Ja, ist egal, wer die „Regierung“ bildet. Ist auch egal, wen man wählt. Waren für mich auf jeden Fall auch die letzten Wahlen, an denen ich teilgenommen habe. Der Demokratie-Drops ist hierzulande gelutscht, geschluckt und verdaut. Was jetzt kommen wird, ist mir klar. Ist es mir eigentlich schon seit ein paar Jahren…
Wer es sich leisten kann, verlässt das Land. Allen anderen bleibt noch die innere Emigration. Oder natürlich das Mitmarschieren im Gleichschritt… die Reihen fest geschlossen…

EndemitdemWahnsinn
3 Jahre her
Antworten an  Schwermetaller

Das verstehe ich auch nicht. Es gibt doch eine Alternative, die als einzige strikt gegen diesen ganzen Unsinn ist. Bei der Wahl hätte man hier natürlich ein Zeichen setzen können, aber knapp 90% haben das leider nicht getan. Wer die Altparteien noch wählt, wählt und unterstützt aktiv den Klimawahnsinn und da sehe ich auch kein kleineres Übel. Da ist es dann auch wirklich völlig egal, welche Konstellation aus denen die Regierung bildet und ob die „Original“-Grünen dabei sind. Die Lage in diesem Land ist schon so verfahren, dass man automatisch zu den Bösen gehört, wenn man die Klimareligion auch nur… Mehr

pcn
3 Jahre her

Die Zeit für die AfD ist noch nicht gekommen. Die CDU/CSU völlig vom bürgerlichen Lager beraubt. Und die FDP will unbedingt regieren und biedert sich dem Klima-Mumpitz an. Lächerlich die Forderung: Keine Steuererhöhung. Dabei hat sie der gewaltigsten Steuererhöhung, der CO2-Steuer, längst zugestimmt! Und setzt sich mit grünlackierten Kommunisten an einen Tisch. So weit ist es mit den Gelben schon gekommen. Da hätten sie sich auch mit der SED-Partei dazu gesellen können.

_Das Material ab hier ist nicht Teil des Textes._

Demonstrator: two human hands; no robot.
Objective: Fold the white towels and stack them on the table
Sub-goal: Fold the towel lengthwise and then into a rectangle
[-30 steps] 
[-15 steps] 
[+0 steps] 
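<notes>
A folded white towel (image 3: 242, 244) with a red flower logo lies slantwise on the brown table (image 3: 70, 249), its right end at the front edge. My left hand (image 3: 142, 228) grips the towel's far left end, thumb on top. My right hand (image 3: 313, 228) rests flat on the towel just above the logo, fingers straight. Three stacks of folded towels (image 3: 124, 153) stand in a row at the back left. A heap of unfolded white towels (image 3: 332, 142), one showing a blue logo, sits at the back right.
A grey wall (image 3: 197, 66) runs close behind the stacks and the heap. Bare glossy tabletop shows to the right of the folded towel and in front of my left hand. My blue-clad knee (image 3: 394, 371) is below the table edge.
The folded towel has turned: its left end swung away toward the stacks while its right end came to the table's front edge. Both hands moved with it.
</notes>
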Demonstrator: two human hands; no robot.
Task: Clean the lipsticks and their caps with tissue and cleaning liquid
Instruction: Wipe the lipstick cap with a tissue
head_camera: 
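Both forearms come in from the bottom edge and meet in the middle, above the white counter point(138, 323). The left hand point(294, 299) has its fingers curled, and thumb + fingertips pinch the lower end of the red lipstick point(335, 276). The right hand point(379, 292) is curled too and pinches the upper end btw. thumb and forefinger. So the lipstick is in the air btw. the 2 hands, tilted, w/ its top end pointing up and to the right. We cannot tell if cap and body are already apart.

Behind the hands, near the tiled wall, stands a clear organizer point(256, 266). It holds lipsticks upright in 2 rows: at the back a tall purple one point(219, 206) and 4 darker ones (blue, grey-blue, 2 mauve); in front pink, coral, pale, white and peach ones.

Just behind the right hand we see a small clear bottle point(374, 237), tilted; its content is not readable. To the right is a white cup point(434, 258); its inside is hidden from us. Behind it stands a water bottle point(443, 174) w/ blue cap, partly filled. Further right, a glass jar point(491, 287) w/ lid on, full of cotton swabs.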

SED und Grüne – gleiches Muster. So etwas fasse ich doch noch nicht einmal mit der Beißzange an! Da müsste man schon den Verstand verloren haben.

Demokratius
3 Jahre her
Antworten an  pcn

Die mir bekannten MdB mit konservativen Ansichten dürfen Proporz sei Dank nicht mehr in den nächsten Bundestag einziehen, sondern räumen derzeit ihre Büros und Berliner Wohnungen. Dieses Schicksal bleibt Herrn Wanderwitz natürlich dank seines ersten Listenplatzes erspart, obwohl ihm die Wähler seines Wahlkreises mehr als deutlich gemacht haben, was sie von ihm halten. Der Merkelismus hat sich wie Mehltau über die ganze CDU ausgebreitet und erstickt jede andere Position.